December 25, 2024

Nearly half of the investments of large family offices are in private markets and alternatives as they seek higher returns and lower volatility away from equity markets, a new study shows.

The family office’s alternative investments make up 46% of its total portfolio, including private equity, real estate, venture capital, hedge funds and private credit, according to the J.P. Morgan Private Bank Global Family Office Report released on Monday. The family offices covered by the survey invested 26% of their assets in publicly traded stocks.

The study surveyed 190 single-family offices around the world, with average assets of $1.4 billion.

The study found that large U.S. family offices are more focused on alternative investments. The survey shows that more than 49% of U.S. family offices with assets of more than $500 million invest in alternative investments, of which 22% invest in public stocks.

Of the alternative investments detailed in the survey, 19% of family office holdings were in private equity, 14% in real estate, 5% in venture capital, 5% in hedge funds and 4% in private credit.

The shift from public to private markets represents a major shift for family offices, the private investment arms of wealthy families that have exploded in size and volume in recent years. With more than $6 trillion in assets currently deployed, family offices are becoming a powerful force in private equity markets, direct transactions, venture capital and private credit.

William Sinclair, head of U.S. family offices at J.P. Morgan Private Bank, said that while stocks and bonds remain important to family offices, they are increasingly turning to alternatives seeking higher returns.

Family offices typically have longer investment horizons, investing 50 to 100 years or more into the future, so they can hold assets for decades and benefit from the so-called “liquidity premium” that brings in more patient capital. for higher returns. Unlike stocks, which can fluctuate wildly from day to day or even hour to hour, alternative investments such as private equity and private companies have more gradual valuation changes, smoothing out the volatility.

“These clients are looking at their wealth with a multi-decade horizon and they can afford illiquidity,” Sinclair said. “Many of them see opportunities outside of the public markets.”

The report also stated that many family office founders were entrepreneurs themselves and later sold their businesses. The founders now hope to use their family offices to acquire ownership stakes in other private companies and apply their experience to help the companies grow.

“(JPMorgan Chase) is lucky to be able to work with 60 percent of the billionaires in this country,” Sinclair said. “As a result, there are companies that want our clients on their boards and ownership structures, sitting alongside some of the largest venture capital and private equity firms.”

Sinclair said he believes family office investment in alternative investments will continue to grow.

“In particular, I think you’ll see growth in private credit,” he said. “When you think about some of the data centers that are being built now and the power that’s required, I think a lot of customers are under-allocated in terms of infrastructure, especially digital infrastructure.”

Among other investments, the average cash ratio of U.S. family offices is 9%, a record high, and the bond ratio is 10%.

Surprisingly, less than half of family offices have an overall investment return target, the survey showed. In the United States, only 49% of family offices have set long-term target returns for their portfolios. Among those who do have a return target, the median return target is 8%.

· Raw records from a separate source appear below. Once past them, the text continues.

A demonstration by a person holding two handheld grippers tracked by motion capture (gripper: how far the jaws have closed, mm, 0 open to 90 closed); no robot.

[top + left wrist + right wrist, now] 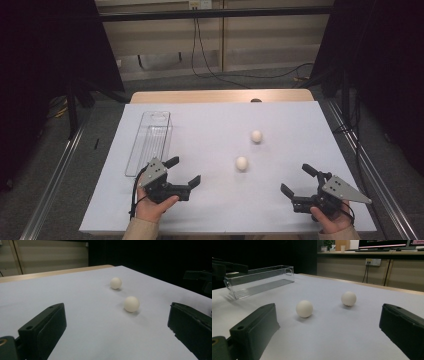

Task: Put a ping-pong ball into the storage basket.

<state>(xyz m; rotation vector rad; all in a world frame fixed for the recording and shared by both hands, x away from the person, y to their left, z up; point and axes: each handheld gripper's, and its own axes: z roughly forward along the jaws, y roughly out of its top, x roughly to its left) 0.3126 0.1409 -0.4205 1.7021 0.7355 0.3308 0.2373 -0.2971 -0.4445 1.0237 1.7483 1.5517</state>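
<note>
Both grippers, left gripper [183,171] and right gripper [296,180], rest spread and empty at the table's near edge. Between them lies the nearer ball [242,163], slightly closer to the left gripper; the farther ball [256,136] sits beyond it, the clear tray [149,142] well left of it. Round, no long axis.

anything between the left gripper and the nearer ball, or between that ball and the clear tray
Nothing visible. The left gripper has bare white table between its open jaws and the nearer ball. The stretch from that ball to the clear tray is bare too; the farther ball sits off on the other side.
</note>
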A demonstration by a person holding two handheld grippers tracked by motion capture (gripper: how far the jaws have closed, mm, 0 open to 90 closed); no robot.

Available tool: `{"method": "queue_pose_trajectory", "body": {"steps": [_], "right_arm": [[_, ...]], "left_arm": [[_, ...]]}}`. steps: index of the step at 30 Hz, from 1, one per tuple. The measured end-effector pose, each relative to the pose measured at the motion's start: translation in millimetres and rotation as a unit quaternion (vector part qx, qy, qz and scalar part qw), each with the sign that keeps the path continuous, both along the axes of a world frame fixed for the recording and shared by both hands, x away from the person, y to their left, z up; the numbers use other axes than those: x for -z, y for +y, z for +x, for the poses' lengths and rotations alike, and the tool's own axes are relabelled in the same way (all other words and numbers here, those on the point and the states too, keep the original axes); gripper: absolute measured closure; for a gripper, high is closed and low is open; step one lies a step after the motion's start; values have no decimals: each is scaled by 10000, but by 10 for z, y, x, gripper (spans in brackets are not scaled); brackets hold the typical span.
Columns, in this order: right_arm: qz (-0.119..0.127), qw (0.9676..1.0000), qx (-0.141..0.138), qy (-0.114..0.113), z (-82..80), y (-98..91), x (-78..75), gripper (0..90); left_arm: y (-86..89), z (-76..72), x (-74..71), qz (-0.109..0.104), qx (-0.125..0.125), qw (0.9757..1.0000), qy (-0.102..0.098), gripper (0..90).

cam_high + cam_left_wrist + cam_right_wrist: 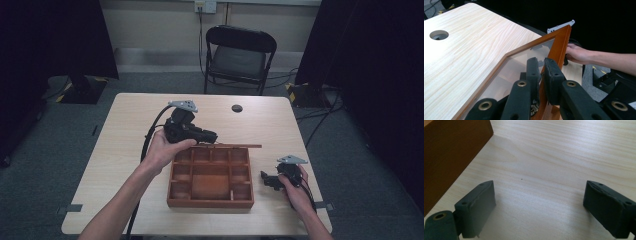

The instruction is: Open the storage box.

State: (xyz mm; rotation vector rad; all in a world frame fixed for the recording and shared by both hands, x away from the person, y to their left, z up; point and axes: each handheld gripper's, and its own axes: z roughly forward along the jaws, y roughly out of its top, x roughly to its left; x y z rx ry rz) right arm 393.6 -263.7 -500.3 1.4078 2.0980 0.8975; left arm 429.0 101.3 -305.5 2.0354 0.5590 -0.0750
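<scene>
Right gripper (266,178): rests on the table (125,150) just beside the box's right wall, jaws spread wide with nothing between them (its own view shows bare wood grain and a corner of the box).
Box (210,200): shallow wooden organiser with open compartments, near the front middle of the table; the compartments look empty.
Left gripper (541,68): clamped on the wooden frame of the lid (557,47), pads pressed to either face of the frame edge.
Lid position: glazed panel in a wooden frame, swung up past the box's far edge, seen edge-on from above as a thin strip (240,146).
Step in hand (judgement): lid held open, roughly at the top of its swing.
Next move calls for: keeping the pinch firm while guiding the lid along its hinge arc; a slip would drop the panel.
Far field: cable hole (237,108) in the table, then a folding chair (239,59).
Writing: none legible on the box, lid or grippers.
</scene>
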Motion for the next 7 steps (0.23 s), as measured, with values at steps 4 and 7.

Despite this, family offices still use a variety of benchmarks for their portfolios, with more than three-quarters of respondents using some benchmark to assess performance. The survey shows that larger family offices are more likely to use customized benchmarks.

Family offices are increasingly looking to outsource more functions to reduce costs, especially smaller ones below $500 million. The report said that 80% of companies now use external advisors, mainly for investment management, access to managers, trade execution and portfolio construction.

Family offices are also increasingly turning to companies such as JPMorgan Chase & Co. for cybersecurity assistance to prevent hackers. Of the family offices surveyed, 40% said cybersecurity was their biggest capability “gap,” and nearly a quarter said they had been the victim of a cyberattack.

“They’re looking to us for help,” Sinclair said.